**Problem to work on:** Scan the following material for the string "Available" and copy each line in which it appears.

**Records for processing:**
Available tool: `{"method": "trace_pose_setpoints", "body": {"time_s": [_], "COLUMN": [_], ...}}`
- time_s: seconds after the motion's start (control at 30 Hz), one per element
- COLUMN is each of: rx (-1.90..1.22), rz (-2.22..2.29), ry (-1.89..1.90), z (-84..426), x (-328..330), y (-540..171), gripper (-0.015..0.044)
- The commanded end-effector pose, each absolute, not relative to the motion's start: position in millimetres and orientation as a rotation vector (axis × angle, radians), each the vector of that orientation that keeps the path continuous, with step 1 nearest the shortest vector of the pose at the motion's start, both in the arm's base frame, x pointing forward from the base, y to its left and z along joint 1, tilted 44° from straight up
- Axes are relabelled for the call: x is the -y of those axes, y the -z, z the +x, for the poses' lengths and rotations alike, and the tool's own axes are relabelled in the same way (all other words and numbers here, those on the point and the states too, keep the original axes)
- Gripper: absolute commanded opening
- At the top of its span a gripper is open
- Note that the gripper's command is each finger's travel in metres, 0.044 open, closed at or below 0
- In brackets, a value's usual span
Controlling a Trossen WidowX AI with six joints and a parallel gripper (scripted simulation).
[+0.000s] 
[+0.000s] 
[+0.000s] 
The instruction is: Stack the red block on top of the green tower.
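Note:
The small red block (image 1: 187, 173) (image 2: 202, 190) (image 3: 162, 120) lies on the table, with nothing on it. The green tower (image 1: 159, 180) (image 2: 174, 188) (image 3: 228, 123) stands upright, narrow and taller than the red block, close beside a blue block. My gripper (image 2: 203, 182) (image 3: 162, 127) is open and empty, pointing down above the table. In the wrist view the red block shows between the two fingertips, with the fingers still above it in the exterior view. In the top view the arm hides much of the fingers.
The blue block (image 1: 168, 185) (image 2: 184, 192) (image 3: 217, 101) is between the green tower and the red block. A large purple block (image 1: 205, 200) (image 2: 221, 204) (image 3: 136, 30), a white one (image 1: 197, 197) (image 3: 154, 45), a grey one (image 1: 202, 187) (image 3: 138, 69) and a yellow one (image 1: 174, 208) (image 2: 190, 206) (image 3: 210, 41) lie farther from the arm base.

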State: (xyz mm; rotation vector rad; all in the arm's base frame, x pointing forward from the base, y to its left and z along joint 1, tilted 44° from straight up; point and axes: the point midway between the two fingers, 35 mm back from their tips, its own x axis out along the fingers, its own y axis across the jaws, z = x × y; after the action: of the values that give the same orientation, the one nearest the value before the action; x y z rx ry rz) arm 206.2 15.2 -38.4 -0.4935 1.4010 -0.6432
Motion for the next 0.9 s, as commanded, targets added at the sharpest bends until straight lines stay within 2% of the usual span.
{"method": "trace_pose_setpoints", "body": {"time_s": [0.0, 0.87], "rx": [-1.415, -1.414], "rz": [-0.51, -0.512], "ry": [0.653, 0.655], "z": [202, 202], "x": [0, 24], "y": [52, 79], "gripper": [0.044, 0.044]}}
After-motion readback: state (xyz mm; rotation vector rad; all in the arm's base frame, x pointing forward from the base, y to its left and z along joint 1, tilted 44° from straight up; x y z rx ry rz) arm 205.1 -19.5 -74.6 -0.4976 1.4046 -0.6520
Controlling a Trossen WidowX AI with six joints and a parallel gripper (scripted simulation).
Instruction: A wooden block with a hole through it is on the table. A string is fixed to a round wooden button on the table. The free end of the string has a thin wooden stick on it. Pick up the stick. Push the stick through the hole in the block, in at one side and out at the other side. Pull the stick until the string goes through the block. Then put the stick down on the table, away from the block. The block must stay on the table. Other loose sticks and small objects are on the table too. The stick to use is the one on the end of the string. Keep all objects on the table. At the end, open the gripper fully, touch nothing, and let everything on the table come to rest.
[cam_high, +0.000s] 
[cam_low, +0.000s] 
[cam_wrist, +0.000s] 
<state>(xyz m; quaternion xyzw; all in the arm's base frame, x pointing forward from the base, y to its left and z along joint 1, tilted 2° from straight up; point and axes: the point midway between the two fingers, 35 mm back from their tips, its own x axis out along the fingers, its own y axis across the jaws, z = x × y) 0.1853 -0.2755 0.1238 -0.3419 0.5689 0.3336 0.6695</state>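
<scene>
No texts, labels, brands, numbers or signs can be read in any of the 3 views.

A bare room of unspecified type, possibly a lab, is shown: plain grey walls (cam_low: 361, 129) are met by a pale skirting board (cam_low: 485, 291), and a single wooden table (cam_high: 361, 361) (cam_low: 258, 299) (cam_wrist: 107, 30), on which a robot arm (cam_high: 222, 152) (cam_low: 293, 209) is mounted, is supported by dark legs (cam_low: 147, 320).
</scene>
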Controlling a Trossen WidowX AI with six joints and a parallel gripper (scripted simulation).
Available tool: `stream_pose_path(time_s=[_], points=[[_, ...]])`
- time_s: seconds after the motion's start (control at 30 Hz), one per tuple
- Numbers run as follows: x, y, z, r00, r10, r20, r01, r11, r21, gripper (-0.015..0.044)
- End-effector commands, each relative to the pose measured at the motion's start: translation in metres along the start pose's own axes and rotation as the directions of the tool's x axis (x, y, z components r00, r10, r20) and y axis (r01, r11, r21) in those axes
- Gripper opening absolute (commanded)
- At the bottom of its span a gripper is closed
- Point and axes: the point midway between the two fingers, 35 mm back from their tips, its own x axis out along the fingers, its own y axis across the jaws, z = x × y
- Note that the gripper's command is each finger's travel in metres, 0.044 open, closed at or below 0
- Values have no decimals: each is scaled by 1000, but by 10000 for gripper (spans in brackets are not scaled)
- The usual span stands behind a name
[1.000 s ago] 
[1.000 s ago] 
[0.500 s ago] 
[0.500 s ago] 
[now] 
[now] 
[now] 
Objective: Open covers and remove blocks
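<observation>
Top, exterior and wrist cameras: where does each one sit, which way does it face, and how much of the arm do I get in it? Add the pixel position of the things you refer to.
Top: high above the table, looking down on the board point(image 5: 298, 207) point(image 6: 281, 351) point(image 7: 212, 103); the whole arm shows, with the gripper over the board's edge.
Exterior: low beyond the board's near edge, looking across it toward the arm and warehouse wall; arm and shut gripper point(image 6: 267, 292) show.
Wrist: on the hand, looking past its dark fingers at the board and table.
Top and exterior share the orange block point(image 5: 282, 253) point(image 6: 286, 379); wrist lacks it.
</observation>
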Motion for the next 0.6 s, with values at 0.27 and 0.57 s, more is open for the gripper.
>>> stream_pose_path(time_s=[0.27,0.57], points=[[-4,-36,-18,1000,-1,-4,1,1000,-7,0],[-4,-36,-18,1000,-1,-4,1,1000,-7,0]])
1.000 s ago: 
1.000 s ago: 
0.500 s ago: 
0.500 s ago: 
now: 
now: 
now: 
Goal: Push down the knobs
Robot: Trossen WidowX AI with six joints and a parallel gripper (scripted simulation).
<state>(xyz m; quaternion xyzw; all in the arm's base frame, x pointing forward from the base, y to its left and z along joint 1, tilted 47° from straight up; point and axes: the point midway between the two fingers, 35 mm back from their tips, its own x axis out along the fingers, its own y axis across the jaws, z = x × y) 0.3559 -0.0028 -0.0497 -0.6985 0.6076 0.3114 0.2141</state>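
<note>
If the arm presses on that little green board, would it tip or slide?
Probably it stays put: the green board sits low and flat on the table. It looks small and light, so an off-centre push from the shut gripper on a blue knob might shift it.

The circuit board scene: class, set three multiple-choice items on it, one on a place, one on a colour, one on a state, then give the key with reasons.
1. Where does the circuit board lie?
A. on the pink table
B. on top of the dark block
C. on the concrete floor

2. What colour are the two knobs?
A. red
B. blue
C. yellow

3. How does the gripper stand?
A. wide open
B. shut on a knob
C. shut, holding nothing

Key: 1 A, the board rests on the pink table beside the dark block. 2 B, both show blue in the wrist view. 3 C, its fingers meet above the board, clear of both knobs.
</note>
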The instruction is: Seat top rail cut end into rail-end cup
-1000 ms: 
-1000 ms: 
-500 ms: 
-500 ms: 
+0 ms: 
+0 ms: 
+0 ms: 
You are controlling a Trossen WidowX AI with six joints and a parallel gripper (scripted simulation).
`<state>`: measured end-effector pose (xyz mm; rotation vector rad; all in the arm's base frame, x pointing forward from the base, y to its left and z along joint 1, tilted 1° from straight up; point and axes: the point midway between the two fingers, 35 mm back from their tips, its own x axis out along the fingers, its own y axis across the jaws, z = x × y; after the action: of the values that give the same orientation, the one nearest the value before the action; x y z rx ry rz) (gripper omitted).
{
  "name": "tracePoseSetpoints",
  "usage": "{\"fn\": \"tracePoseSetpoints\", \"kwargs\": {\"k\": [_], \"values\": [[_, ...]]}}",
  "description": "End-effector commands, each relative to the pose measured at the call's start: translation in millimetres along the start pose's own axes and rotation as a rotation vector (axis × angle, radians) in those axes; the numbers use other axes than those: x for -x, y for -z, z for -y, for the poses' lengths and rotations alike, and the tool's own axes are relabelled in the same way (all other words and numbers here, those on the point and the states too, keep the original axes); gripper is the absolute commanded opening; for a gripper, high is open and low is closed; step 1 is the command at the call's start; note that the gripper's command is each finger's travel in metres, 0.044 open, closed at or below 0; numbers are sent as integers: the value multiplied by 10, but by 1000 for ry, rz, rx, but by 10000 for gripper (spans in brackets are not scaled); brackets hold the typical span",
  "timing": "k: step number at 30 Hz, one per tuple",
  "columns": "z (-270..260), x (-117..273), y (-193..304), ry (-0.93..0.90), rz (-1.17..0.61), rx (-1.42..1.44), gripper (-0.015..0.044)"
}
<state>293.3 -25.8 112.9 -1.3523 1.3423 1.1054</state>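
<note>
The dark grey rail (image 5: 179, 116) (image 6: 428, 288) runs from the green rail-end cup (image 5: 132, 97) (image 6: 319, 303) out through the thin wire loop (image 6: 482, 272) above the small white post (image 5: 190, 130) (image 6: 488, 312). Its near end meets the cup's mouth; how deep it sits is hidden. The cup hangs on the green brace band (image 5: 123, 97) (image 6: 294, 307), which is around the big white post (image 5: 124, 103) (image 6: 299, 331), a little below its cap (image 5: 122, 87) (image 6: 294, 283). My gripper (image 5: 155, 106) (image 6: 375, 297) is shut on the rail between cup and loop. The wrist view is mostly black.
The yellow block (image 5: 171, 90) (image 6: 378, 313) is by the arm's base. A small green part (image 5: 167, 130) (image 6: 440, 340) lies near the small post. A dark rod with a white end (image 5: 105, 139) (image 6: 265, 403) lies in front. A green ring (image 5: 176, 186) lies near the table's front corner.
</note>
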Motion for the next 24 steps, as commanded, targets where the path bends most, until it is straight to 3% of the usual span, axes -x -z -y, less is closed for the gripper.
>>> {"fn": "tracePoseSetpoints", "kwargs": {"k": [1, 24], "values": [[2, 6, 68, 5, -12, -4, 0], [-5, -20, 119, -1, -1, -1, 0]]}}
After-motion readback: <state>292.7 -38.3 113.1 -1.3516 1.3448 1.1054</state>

**Task solution:**
Available tool: `{"method": "trace_pose_setpoints", "body": {"time_s": [_], "COLUMN": [_], ...}}`
Available tool: `stream_pose_path(time_s=[_], points=[[_, ...]])`

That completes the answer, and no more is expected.